Harder (Caroline & West #2)(40)



“She wouldn’t tell me.”

“Fuck.” I shove my hands in my pockets, rocking back on my heels. “I’ll see what I can do.”

“If you want me to try to talk to her, I could—”

“Let me deal with my own shit.”

I say it too harsh, then wish there was a way to take it back.

“God forbid anyone should try to help you with your shit, West.”

“I don’t see why you’d want to.”

“Yeah, so you’ve said. Forget it.”

“I’m trying.”

She shoots me a glare, which I deserve, and starts packing up her stuff. The light gleams in her hair. I soak up the green of her sweater, the way her jeans hug her ass.

I’m a dick.

I’m a dick for ogling Caroline’s ass, but mostly I’m a dick because I haven’t talked to Frankie. I don’t want to know what’s going on with the bus because I haven’t got an alternative. Either she takes the bus or I quit my job.

I should quit the job.

The hours are convenient, though, and the pay is good, so instead I’m a dick to Caroline, whose car my sister’s crying in.

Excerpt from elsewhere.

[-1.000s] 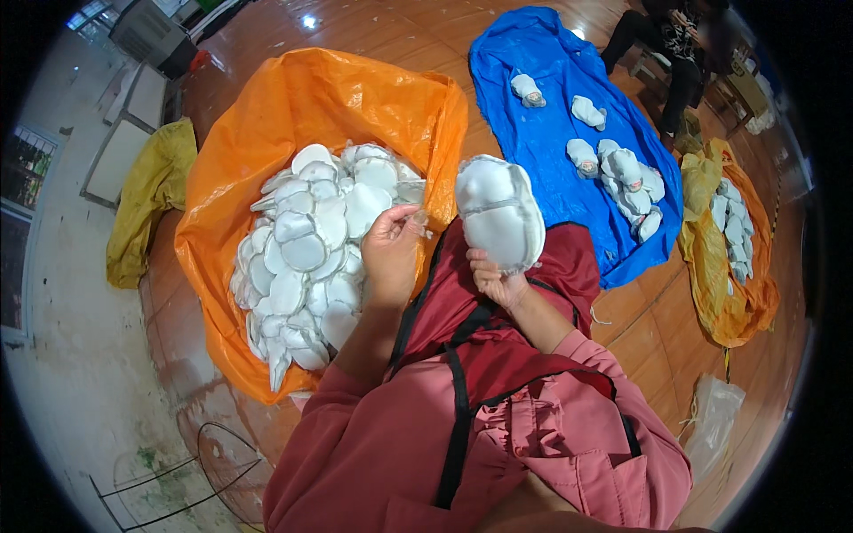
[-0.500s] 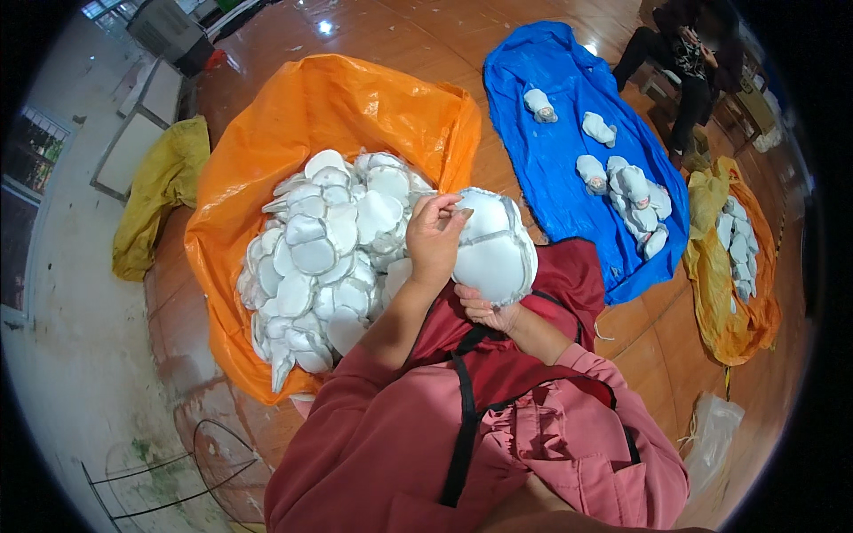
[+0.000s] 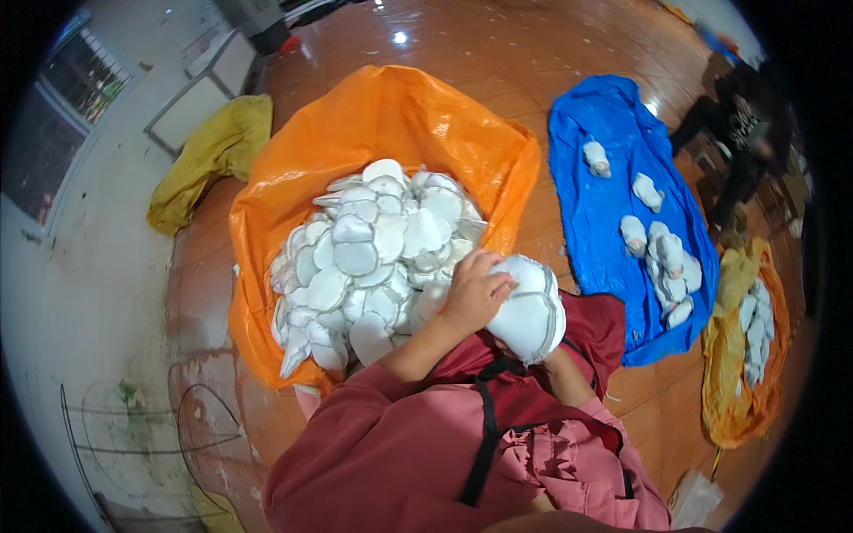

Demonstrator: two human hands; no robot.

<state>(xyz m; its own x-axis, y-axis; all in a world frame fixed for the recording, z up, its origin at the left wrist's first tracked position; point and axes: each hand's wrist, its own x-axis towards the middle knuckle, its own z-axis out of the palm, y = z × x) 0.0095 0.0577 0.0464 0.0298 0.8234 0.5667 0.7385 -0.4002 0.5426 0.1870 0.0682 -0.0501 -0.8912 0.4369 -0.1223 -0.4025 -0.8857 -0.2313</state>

I don’t know how to do this. Any of it. Not Frankie and school, not work and having a kid and keeping up with classes, not Caroline in my kitchen in the middle of the night trying to help me when I can’t hardly look at her without wanting to apologize to her or kiss her or both.

Most of the time, both.

I wind the new spare key off my key ring and hold it out. “So you can lock up.”

“Thanks.” She steps closer to take it. “Are you all right?”

I’m drowning. I’m exhausted. I miss you.

I’m such a f*cking mess, I feel like people can smell it on me—incompetent panic, guilt, worthlessness—and then she’s here, and I don’t get it.

I can’t make her leave.

I can’t figure out what to say.

“I’m fine.”

Caroline takes another step toward me.

I shove my hands into my back pockets and look at the floor, because if I don’t—

“All right,” she says.

All right.

After she leaves, I heat up lasagna in the microwave. I check the heat before I go to bed.

Even under the covers, I can’t seem to get warm.


At breakfast the next morning, Frankie tells me, “I need different clothes.”

“We just got you different clothes in September.”

“They don’t fit me anymore.”

I look her over, trying to figure out if that can possibly be true. It hasn’t even been two months, but maybe she’s changing without me noticing.

“What doesn’t fit, your pants? Shirts?”

“All of it.”

“You’ve got nothing that fits.”

She nods her agreement.

“This wouldn’t have anything to do with Caroline telling me you had a real shitty Halloween, would it?”

“No.”

“Because she says—”

“I just need new clothes,” Frankie insists. “I’m too fat for all the clothes you bought me.”

Then she dumps what’s left of her breakfast in the trash, sets the plate in the sink, and walks out.

I watch her go. Her pants fit just fine. The shirt’s maybe a little shorter than it was when we bought it? She’s got hips now. Boobs I try not to look at, because I can’t get used to them on my kid sister.

“Where do you want to go?” I call to her back.

“The thrift store.”

“I can buy you new clothes,” I say, exasperated. “It’s not a problem, only I’m trying to understand—”

“Just drive me to the thrift store, okay?”

“Fine.”

“Great.”

I have reading to plow through for Russian history first. Frankie spends the morning on the couch watching cartoons and drawing pictures of horses.

After lunch, we go shopping. She piles my arms high with jeans and sweatshirts. Everything she picks out is huge. Leggings she has to roll at the waistband, Putnam College hoodies that come down below her butt.

“This shit doesn’t fit you,” I say.

“You’re the one who’s always telling me my clothes are too slutty.”

“I never said that.”

“You said I couldn’t wear my costume without a coat over it.”

“That was a costume, not your clothes,” I tell her. “And it wasn’t your fault—all the costumes are like that now. I should’ve looked before we bought it.”

She pushes a sweatshirt into my arms. “This is what I want.”

I’m trying to make eye contact. Trying to connect with her. “If something’s going on with you at school, we should talk about it.”

“Nothing’s going on.”

“Don’t treat me like I’m dumb. You cry in Caroline’s car, you tell me out of the blue you need all new clothes that cover you up like a tent, something’s going on.”

“Why don’t you mind your own business?”

“Why don’t you tell me what happened at school?”